▶ _Task description_
Each line in the records below, from the one that contains "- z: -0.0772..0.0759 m" to the one that contains "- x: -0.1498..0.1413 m", should be reproduced exactly, the first and last included.

▶ _Data to process_

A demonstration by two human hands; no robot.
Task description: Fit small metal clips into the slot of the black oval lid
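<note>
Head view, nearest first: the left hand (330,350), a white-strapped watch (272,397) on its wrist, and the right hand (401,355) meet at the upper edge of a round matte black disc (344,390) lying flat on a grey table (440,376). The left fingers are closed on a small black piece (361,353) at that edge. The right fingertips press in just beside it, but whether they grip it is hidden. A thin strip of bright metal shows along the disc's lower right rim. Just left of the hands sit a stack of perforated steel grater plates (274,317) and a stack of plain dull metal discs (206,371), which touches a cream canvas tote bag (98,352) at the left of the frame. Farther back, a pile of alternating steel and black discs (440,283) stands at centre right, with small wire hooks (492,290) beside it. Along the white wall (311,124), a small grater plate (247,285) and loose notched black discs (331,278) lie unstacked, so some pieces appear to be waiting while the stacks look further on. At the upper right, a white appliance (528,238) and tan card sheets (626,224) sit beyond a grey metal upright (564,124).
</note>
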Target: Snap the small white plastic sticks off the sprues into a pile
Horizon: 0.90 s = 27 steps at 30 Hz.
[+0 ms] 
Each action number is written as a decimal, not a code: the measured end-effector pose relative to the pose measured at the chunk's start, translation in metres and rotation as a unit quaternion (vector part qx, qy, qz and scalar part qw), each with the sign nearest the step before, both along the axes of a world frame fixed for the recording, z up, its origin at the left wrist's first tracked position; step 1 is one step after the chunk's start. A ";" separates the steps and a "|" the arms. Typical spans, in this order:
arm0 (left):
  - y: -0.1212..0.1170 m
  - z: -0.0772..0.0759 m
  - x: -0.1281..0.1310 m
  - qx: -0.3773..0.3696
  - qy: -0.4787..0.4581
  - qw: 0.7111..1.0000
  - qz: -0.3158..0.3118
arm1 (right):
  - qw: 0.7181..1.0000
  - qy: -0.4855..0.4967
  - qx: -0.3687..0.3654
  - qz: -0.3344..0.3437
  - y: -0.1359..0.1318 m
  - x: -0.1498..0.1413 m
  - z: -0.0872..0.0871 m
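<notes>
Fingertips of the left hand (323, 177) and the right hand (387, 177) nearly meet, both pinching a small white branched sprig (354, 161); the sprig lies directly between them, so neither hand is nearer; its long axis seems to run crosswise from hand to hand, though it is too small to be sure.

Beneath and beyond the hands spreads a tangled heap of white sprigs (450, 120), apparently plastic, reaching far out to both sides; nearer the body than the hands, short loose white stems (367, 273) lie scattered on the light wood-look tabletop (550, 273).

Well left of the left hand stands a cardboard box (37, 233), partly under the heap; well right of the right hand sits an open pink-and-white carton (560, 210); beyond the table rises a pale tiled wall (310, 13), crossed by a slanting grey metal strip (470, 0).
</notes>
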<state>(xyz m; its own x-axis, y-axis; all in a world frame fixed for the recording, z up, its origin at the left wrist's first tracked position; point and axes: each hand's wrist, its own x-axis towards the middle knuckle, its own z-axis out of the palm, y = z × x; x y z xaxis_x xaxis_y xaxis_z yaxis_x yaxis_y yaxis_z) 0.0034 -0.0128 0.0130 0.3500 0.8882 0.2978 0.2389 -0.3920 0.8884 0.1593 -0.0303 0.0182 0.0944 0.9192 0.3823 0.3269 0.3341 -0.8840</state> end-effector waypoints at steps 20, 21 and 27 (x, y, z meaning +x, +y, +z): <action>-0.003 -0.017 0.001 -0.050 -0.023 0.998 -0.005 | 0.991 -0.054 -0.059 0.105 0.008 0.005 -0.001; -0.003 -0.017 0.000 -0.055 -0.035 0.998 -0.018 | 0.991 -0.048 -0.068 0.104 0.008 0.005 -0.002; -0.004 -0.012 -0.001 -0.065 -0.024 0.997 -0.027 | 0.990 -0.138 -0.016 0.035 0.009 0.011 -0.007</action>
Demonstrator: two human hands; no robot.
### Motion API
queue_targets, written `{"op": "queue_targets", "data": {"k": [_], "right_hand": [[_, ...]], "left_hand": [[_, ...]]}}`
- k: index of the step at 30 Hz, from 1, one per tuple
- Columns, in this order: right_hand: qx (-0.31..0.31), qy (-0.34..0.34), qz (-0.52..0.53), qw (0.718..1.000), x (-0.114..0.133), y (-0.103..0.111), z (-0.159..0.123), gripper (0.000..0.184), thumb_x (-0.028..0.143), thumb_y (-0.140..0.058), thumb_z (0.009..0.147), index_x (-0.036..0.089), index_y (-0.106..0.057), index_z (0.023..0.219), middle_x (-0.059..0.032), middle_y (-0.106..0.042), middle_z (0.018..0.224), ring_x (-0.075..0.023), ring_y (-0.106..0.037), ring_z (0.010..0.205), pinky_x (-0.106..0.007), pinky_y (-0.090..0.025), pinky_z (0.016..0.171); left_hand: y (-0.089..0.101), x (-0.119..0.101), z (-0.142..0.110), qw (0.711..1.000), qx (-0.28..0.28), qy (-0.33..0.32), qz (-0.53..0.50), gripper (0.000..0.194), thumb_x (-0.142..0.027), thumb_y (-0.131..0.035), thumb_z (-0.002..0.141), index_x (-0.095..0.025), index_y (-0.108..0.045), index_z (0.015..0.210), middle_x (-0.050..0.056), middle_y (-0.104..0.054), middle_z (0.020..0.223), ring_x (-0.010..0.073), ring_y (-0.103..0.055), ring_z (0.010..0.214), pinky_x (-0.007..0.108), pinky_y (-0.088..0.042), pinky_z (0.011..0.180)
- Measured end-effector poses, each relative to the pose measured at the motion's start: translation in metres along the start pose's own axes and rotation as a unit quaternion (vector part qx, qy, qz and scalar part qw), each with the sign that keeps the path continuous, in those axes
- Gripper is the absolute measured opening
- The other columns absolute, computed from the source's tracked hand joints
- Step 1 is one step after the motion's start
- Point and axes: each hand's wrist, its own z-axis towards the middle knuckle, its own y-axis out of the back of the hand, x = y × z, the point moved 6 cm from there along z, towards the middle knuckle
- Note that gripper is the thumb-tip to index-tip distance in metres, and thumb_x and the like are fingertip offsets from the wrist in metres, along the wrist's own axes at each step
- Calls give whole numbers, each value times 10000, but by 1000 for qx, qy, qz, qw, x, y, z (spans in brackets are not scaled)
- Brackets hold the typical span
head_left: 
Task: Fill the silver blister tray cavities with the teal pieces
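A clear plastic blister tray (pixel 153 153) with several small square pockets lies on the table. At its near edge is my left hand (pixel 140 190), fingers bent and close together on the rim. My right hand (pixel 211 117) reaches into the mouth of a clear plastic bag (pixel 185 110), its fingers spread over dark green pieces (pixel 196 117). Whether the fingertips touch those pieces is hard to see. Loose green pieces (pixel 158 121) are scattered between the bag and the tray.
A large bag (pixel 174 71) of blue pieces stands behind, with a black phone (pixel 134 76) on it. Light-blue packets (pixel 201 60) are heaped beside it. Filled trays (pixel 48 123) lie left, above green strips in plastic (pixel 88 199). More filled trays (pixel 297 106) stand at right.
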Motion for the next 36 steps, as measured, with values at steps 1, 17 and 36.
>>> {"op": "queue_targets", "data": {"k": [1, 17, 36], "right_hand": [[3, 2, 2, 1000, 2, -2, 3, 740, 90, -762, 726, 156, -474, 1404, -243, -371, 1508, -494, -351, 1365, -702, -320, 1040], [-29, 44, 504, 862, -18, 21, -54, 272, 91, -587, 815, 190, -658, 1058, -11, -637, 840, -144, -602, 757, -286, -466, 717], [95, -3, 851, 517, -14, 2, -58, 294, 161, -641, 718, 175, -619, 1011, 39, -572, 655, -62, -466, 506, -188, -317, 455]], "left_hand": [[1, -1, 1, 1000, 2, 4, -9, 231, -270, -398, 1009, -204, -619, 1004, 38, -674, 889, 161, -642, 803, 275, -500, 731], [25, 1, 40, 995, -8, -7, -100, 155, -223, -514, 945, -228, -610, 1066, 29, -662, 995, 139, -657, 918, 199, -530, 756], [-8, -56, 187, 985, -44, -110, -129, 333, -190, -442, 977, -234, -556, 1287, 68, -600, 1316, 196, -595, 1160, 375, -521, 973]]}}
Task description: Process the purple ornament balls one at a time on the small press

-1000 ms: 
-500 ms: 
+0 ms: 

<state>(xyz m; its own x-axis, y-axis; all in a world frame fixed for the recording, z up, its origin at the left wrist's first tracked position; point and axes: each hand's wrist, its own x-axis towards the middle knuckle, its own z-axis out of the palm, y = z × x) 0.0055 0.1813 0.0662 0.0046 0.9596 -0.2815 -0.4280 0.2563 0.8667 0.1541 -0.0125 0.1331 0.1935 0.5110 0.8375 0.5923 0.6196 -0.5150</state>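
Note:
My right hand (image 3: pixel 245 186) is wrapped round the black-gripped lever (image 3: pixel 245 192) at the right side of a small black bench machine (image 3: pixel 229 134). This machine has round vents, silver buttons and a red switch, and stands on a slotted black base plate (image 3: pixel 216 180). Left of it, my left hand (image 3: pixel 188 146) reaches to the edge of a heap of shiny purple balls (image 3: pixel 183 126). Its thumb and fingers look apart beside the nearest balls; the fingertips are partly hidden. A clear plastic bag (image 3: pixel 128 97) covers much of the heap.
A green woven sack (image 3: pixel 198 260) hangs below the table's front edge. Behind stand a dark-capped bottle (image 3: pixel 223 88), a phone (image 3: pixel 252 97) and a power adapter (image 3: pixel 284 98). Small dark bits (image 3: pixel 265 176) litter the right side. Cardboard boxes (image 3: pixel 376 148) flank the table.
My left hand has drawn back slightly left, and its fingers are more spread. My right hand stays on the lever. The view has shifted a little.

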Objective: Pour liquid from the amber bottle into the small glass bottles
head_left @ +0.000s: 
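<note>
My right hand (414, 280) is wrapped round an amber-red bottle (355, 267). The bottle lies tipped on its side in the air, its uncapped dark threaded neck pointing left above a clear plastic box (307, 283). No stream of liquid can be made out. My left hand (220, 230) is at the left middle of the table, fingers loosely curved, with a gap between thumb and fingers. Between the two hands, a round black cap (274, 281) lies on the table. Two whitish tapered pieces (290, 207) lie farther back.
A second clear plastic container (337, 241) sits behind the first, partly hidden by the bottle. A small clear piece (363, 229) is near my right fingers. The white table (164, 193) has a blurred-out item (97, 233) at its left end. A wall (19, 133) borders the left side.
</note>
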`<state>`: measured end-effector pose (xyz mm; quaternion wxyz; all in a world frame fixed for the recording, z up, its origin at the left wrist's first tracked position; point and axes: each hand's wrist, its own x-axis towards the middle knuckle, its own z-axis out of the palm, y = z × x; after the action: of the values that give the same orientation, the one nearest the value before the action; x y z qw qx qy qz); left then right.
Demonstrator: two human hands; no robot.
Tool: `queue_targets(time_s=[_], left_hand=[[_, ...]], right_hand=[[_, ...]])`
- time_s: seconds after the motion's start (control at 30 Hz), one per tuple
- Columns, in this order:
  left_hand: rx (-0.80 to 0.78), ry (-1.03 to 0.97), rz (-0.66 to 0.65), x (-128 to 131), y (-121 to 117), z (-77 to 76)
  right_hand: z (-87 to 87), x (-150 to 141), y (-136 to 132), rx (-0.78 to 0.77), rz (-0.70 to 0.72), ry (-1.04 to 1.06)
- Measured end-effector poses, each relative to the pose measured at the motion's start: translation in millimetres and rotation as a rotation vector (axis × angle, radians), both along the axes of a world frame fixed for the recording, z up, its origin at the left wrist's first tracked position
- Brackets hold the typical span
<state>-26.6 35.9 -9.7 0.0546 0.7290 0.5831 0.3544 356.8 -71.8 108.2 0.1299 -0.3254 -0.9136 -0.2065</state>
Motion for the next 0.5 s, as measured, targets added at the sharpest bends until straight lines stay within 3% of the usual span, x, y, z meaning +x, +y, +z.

▶ _Result for this task_
  - z: -0.0772..0.0759 m
  - x: -0.1281..0.1310 m
  - qx: -0.3773..0.3696
  - qy: -0.4787..0.4581
  - qw: 0.7111..1.0000
  - qz: -0.3158..0.3118
arm1 (right):
  - qw: 0.7181..1.0000
  - qy: -0.4855..0.4967
  - qx: -0.3687..0.3654
  - qz: -0.3344..0.3437
  - y: -0.1359..0.1318 m
  - x: -0.1498..0.1413 m

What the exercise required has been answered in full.